[Task prompt]: What you return should match the data below exactly, line for line.

[Data provided]:
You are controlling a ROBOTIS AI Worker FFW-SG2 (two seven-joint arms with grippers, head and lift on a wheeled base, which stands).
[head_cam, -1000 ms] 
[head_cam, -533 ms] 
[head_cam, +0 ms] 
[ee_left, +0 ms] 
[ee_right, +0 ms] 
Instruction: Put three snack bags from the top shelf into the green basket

[Exercise answer]:
You are controlling a ROBOTIS AI Worker FFW-SG2 (two seven-joint arms with grippers, head and lift on a wheeled base, which stands).
[head_cam, -1000 ms] 
[head_cam, -533 ms] 
[head_cam, +0 ms] 
[ee_left, +0 ms] 
[ee_right, +0 ms] 
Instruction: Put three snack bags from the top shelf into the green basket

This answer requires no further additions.